Many wealthy Russian tourists have switched to trips to Dubai. Yet high-end stores in New York, London and Milan, and in glitzy destinations like St. Moritz and Sölden and popular spa towns like Karlovy Vary in the Czech Republic, are losing business from wealthier Russian visitors.

On the French Côte d’Azur, luxury boutique hotels and expensive seafood restaurants have seen a drop in business. They have not been able to replace wealthy Russian tourists with enough travelers from countries like Bahrain.

Smaller countries, which welcomed large numbers of Russian tourists as lockdowns eased, including Cyprus, the Maldives, Seychelles and the Dominican Republic, found their post-pandemic tourism recovery short-lived. Cyprus, whose service industry, including tourism, accounts for more than 80% of the economy, risks losing up to 2% of annual GDP if Russian and Ukrainian tourists do not return to the country.
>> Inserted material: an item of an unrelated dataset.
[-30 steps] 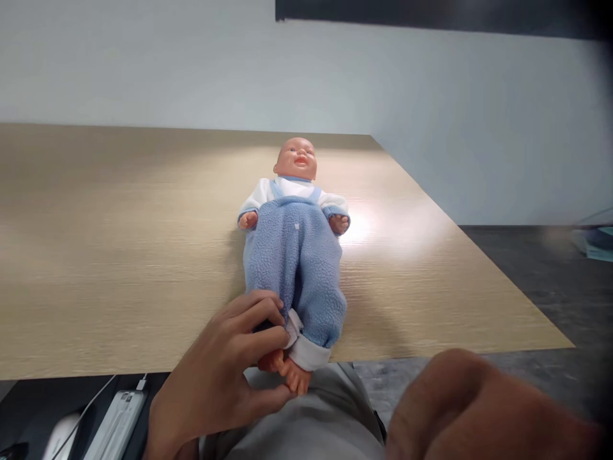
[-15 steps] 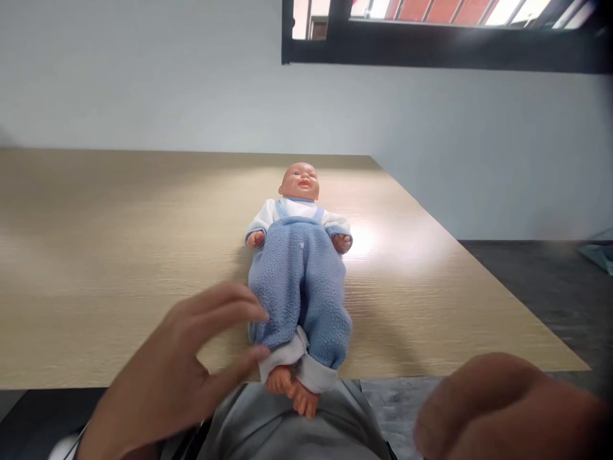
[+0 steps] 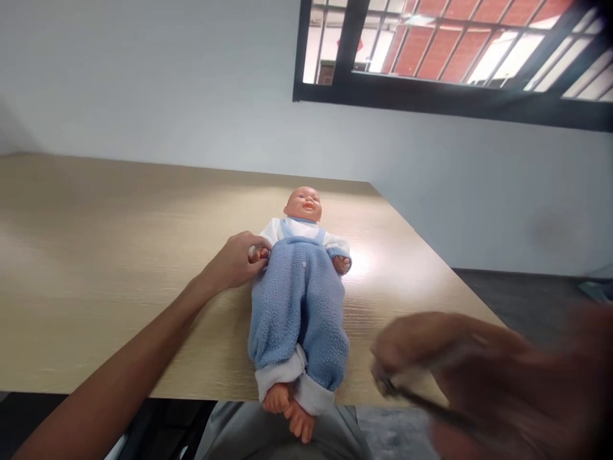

Cuba saw a 97.5% increase in Russian tourists in 2021, according to the country’s National Office of Statistics and Information. When that market collapsed, Cuba’s economic recovery plans were affected. Russians were expected to make up 20% of visitors to Cuba in 2022, with far fewer tourists visiting the resort of Varadero.

Find alternative visitors

Thai resorts expect growth in Middle Eastern and Indian visitors to help fill their hotels. Egypt seeks to increase the number of visitors from Latin America, Israel and Asia. The Germans and others, including the Iranians, are already replacing the Russians in Antalya. In Vietnam, there are efforts to increase visitors from Korea, Japan, Western Europe and Australia.

However, many destinations were not prepared for the shortage of Russian tourists and are unable to replace 30-40% of their market with new travellers.

Now that Russian tourists are canceling trips to Crimean resorts as it comes under fire in the Ukraine war, some destinations are hoping Russians will seek an escape by transiting through Serbia, Dubai and Qatar. Destinations such as Armenia, Vietnam and Turkey are also adopting the Russian Mir payment system to make it easier for Russian tourists to pay.

Efforts by destinations to replace Russian visitors will require considerable diversification, marketing and time, as tourists from new markets seek out different activities. While Vietnam expects 5 million tourists in 2022, this is far from the 18 million visitors it received in 2019.

Even when the war ends, there is little chance that tourism will return to normal. Many European countries may not want to receive Russian tourists for some time.

It will be interesting to see if the signs written in Russian in the Egyptian coastal city of Sharm el-Sheikh or Varadero in Cuba will remain, or will be replaced by Chinese or other languages ​​in the coming tourist seasons.